## Problem requirements
Among the entries below, find each line with "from" and show it.
***** Available records
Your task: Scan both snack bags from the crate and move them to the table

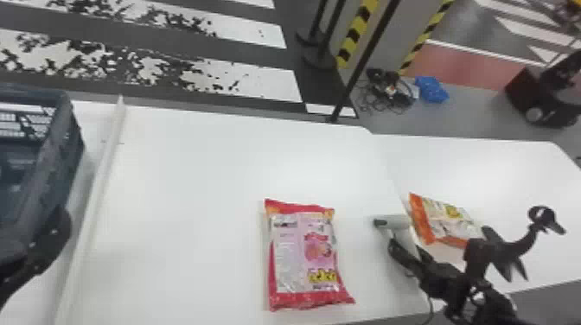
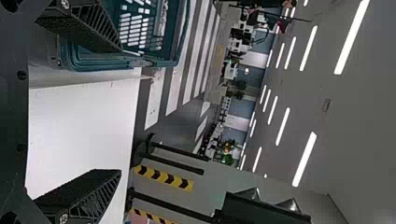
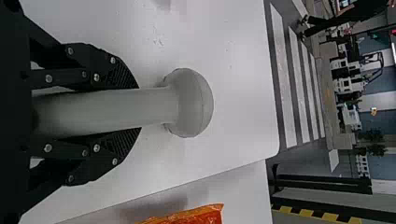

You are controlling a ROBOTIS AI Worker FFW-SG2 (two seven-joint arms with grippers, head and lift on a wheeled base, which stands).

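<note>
Your right gripper [image 1: 408, 250] clamps the scanner [image 1: 395, 222], red bag [image 1: 302, 255] left, orange bag [image 1: 447, 221] right; your left gripper's [image 1: 56, 231] jaws stand apart.

In the head view, a white table [image 1: 194, 173] is stretching across the middle, with a pink-and-red snack bag [image 1: 302, 259] lying flat at lower centre. A raised white strip [image 1: 102, 173] is running down the left side, and a dark crate [image 1: 65, 147] is sitting beyond it at the left edge. A second white table [image 1: 497, 173] is adjoining at right, carrying an orange-and-white snack bag [image 1: 449, 220] near the seam.
</note>
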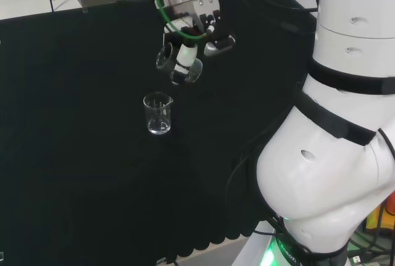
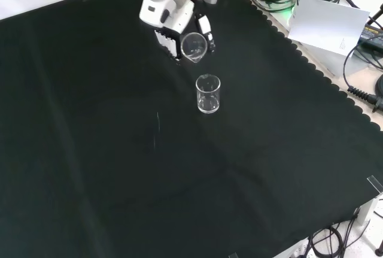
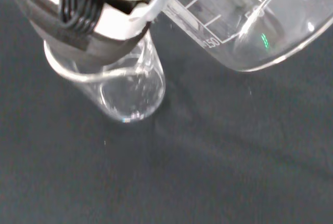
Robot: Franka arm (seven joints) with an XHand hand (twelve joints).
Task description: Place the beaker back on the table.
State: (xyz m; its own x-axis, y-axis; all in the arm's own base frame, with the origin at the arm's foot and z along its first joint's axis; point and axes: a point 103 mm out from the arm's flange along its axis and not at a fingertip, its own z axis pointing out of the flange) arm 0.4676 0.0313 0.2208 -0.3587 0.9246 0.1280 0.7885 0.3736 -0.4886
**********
## Result for this task
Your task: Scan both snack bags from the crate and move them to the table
State: (xyz m; its own x-axis, y-axis; all in the arm's own base frame, with the origin at the arm's foot and z along its first joint's axis; point and axes: a point 103 mm out from the arm's flange along its axis and not at a fingertip, its own z axis pointing out of the flange) arm 0.4676 0.0313 0.2208 -0.3587 0.9246 0.1280 0.7885 0.3736 -0.4886

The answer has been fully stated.